| Instructions to follow |
Line by line, return the data exactly as shown.

| Given material |
--------

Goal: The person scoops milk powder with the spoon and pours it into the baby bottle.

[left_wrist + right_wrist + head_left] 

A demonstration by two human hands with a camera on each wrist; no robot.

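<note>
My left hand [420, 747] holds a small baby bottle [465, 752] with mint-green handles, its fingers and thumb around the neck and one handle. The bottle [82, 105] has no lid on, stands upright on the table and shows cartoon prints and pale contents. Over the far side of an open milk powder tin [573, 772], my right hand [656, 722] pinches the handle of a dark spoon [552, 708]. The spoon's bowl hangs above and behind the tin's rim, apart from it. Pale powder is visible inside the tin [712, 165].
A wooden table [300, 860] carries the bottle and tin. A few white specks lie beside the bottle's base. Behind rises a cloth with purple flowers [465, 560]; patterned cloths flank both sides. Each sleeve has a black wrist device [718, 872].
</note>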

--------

| Answer below |
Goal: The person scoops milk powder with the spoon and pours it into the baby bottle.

[left_wrist + right_wrist + head_left] 

A demonstration by two human hands with a camera on each wrist; no robot.

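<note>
My left hand [420, 747] holds a small baby bottle [465, 752] with mint-green handles, its fingers and thumb around the neck and one handle. The bottle [82, 105] has no lid on, stands upright on the table and shows cartoon prints and pale contents. Over the far side of an open milk powder tin [573, 772], my right hand [656, 722] pinches the handle of a dark spoon [552, 708]. The spoon's bowl hangs above and behind the tin's rim, apart from it. Pale powder is visible inside the tin [712, 165].
A wooden table [300, 860] carries the bottle and tin. A few white specks lie beside the bottle's base. Behind rises a cloth with purple flowers [465, 560]; patterned cloths flank both sides. Each sleeve has a black wrist device [718, 872].
</note>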

The answer has been fully written out.